### What you should do
Each line of the records that holds "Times" should be shown in full.

Dataset Block Start

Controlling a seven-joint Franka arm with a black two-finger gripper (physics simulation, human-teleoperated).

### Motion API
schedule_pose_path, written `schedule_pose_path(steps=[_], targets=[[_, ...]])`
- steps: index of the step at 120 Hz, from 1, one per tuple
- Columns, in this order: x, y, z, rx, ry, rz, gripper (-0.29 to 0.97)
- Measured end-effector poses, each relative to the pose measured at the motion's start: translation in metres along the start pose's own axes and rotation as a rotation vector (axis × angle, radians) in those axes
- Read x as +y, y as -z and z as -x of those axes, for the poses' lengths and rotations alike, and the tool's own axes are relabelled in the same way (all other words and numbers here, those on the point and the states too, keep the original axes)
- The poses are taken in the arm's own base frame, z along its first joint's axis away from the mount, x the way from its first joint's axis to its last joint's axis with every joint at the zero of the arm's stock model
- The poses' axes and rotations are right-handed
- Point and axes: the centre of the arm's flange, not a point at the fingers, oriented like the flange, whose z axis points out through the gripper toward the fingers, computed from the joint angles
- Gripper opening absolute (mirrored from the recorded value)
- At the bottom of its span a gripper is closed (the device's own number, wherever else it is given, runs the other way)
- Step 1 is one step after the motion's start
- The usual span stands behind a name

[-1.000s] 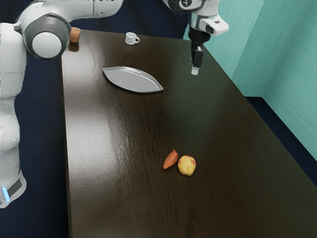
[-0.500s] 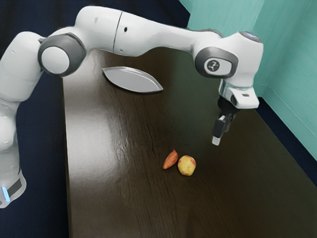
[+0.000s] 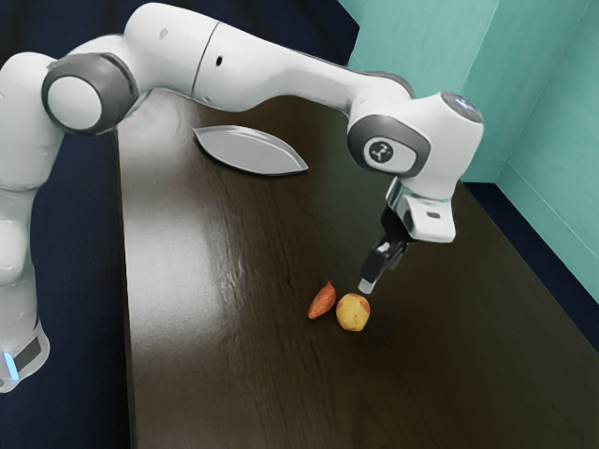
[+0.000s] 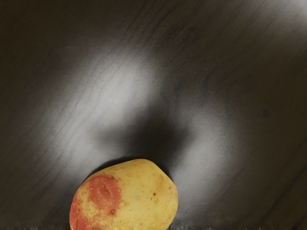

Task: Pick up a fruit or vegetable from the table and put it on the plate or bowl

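Fruit: yellow with a red patch [image 3: 353, 312] [image 4: 124, 196], lying on the dark table [image 3: 215, 281].
Vegetable: orange [image 3: 322, 300], just beside the fruit, on the exterior view's left.
Gripper [image 3: 366, 286]: hangs just above the fruit, apart from it; how wide it stands, I cannot tell.
Plate: grey [image 3: 250, 150], at the far end, well apart from both.

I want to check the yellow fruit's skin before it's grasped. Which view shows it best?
The wrist view: the yellow fruit is close, its red patch and specks plain, though partly cut by the frame's edge. The exterior view shows it whole but far off, beside the orange vegetable, near the claw.
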Motion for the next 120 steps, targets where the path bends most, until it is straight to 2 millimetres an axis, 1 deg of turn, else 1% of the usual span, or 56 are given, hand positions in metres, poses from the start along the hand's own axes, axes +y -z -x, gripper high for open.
schedule_pose_path(steps=[5,12,21,35,41,48,76,90,106,120], targets=[[-0.001,-0.006,0.001,-0.005,-0.005,0.003,0.68],[-0.01,-0.01,0.006,-0.002,-0.006,0.002,0.68],[-0.017,-0.011,0.009,0.011,-0.032,-0.005,0.68],[-0.022,-0.012,0.009,0.028,-0.101,-0.019,0.68],[-0.025,-0.017,0.011,0.023,-0.126,-0.02,0.68],[-0.028,-0.028,0.014,0.008,-0.154,-0.013,0.68],[-0.027,-0.062,0.017,-0.011,-0.26,0.008,0.68],[-0.025,-0.074,0.017,-0.008,-0.3,0.016,0.68],[-0.024,-0.081,0.016,0.008,-0.335,0.02,0.68],[-0.024,-0.084,0.014,0.022,-0.36,0.015,0.68]])
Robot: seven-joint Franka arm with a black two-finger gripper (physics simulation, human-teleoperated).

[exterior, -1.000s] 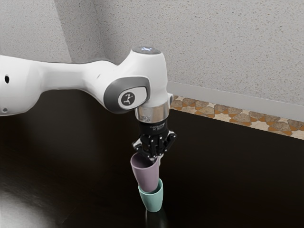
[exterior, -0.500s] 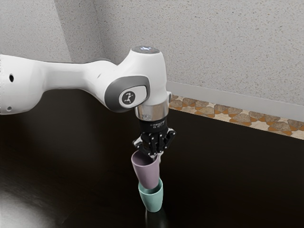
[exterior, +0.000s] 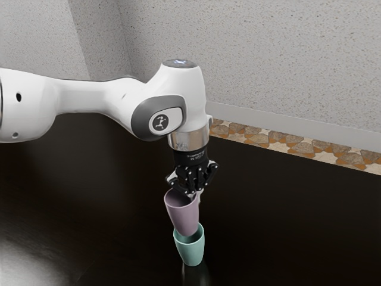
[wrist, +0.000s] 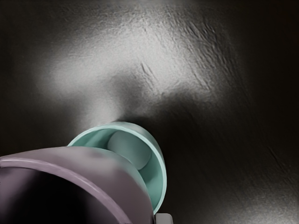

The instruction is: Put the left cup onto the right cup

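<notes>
Teal and smooth, probably hard plastic, the teal cup (exterior: 190,247) stood upright on the dark table (exterior: 286,208), well in from its far edge. The table's near edge was cut off by the frame.

The mauve cup (exterior: 183,214) had its base inside the teal cup's mouth and leaned toward the exterior view's left, so it was not seated square. In the wrist view its blurred wall crossed part of the teal rim, with some of the teal floor showing beyond it.

Just above, the gripper (exterior: 190,189) was clamped on the mauve cup's rim on the side toward the table's far edge. One finger seemed to be inside the wall and one outside.

I judged the mauve cup light, stiff and thin-walled, with a tapered, slick body that fingers could slide off. That made the rim the sensible hold, though a one-sided pinch there would let the cup tilt.

The teal wall hid how deep the base sat and whether it touched bottom. The black fingertips were hard to separate from the dark table.

Farther back, a patterned tile strip (exterior: 297,146) ran along the table's far edge below a speckled grey wall (exterior: 286,59).
</notes>
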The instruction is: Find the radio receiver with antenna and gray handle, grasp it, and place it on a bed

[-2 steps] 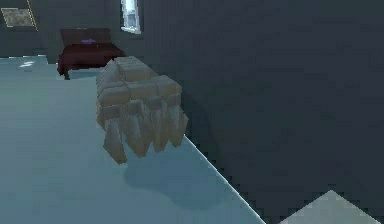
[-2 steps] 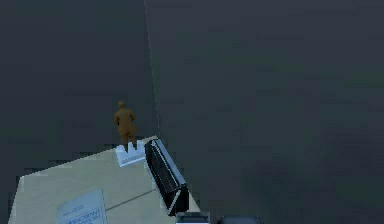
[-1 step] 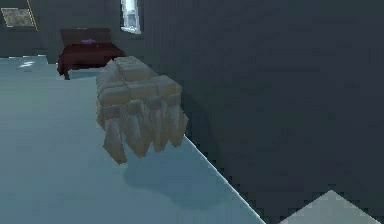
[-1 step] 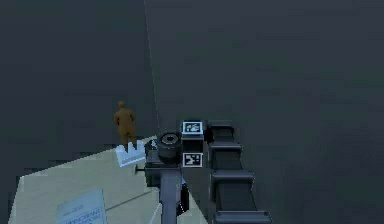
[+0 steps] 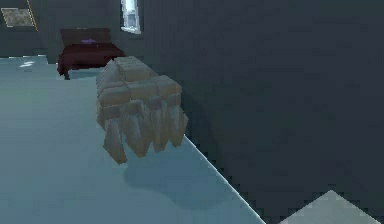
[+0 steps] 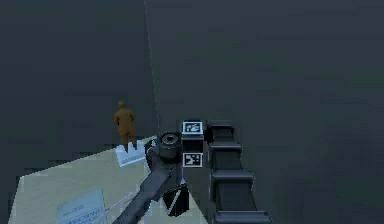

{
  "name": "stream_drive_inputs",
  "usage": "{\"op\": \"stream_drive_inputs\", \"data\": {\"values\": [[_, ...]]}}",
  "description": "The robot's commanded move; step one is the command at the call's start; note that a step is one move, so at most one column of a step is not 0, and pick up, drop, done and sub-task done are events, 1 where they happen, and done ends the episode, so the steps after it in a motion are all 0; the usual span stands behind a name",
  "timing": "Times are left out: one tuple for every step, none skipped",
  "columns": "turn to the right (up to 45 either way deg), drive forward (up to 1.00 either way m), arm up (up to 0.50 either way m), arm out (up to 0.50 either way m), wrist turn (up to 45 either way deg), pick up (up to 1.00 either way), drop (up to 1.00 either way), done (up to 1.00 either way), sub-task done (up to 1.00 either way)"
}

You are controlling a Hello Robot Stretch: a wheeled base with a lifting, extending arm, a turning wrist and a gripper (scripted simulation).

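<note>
Nearest me, the arm (image 6: 230,185) reaches out beside the table (image 6: 50,190), with the gripper (image 6: 150,182) at the table's edge. I can't tell whether its fingers are spread or pressed together, or whether it holds anything. A dark box (image 6: 178,200) shows just below it, perhaps the radio, though it is too small to be sure. If it is, I'd judge it light, stiff and hard-shelled, with an antenna that bends easily, so it is best taken by the handle or across the body. Farther back on the table stands an orange figurine (image 6: 124,120). Across the room, past a brown lumpy seat (image 5: 140,105), the bed (image 5: 90,52) stands by the far wall.
</note>
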Motion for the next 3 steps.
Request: {"op": "stream_drive_inputs", "data": {"values": [[0.0,0.00,0.00,0.00,45.0,0.00,0.00,0.00,0.00],[0.0,0.00,0.00,0.00,45.0,0.00,0.00,0.00,0.00],[0.0,0.00,0.00,0.00,24.0,0.00,0.00,0.00,0.00]]}}
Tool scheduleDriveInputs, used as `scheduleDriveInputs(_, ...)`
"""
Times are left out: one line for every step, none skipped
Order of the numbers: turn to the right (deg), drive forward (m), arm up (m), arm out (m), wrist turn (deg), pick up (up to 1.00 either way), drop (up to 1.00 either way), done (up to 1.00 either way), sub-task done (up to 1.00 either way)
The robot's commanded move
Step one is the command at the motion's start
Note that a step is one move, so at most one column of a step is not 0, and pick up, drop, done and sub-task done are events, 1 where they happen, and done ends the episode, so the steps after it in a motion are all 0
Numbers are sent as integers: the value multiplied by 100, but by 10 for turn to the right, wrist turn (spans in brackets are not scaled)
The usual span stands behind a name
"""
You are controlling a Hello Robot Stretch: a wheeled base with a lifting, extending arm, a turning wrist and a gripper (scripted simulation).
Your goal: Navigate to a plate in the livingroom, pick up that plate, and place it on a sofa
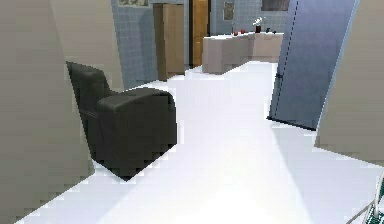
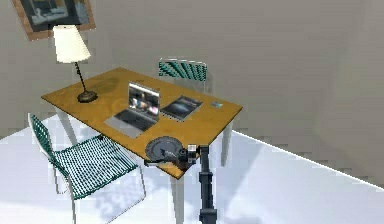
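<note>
My gripper [image 2: 160,152] is at the near corner of the wooden table [image 2: 105,88], with my arm [image 2: 207,188] rising just beside the table's edge. On the top, an open laptop [image 2: 140,108] and a dark flat pad [image 2: 183,107] stand in the way farther in, and a lamp [image 2: 72,55] blocks the far end. A green mesh chair [image 2: 88,165] crowds the arm side view's left; another [image 2: 185,70] stands behind the table. The floor [image 2: 300,195] on that view's right lies open to the wall. Ahead, white floor [image 1: 230,140] runs free between a dark armchair [image 1: 125,120] and a blue-grey door panel [image 1: 310,60], toward a distant counter [image 1: 228,50].
</note>
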Motion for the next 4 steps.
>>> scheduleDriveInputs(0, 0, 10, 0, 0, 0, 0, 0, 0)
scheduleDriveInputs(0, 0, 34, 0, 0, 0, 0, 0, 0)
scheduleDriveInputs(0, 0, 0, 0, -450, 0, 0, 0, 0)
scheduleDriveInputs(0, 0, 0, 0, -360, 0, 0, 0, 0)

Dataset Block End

### Finished exercise
  "timing": "Times are left out: one tuple for every step, none skipped",
Times are left out: one line for every step, none skipped

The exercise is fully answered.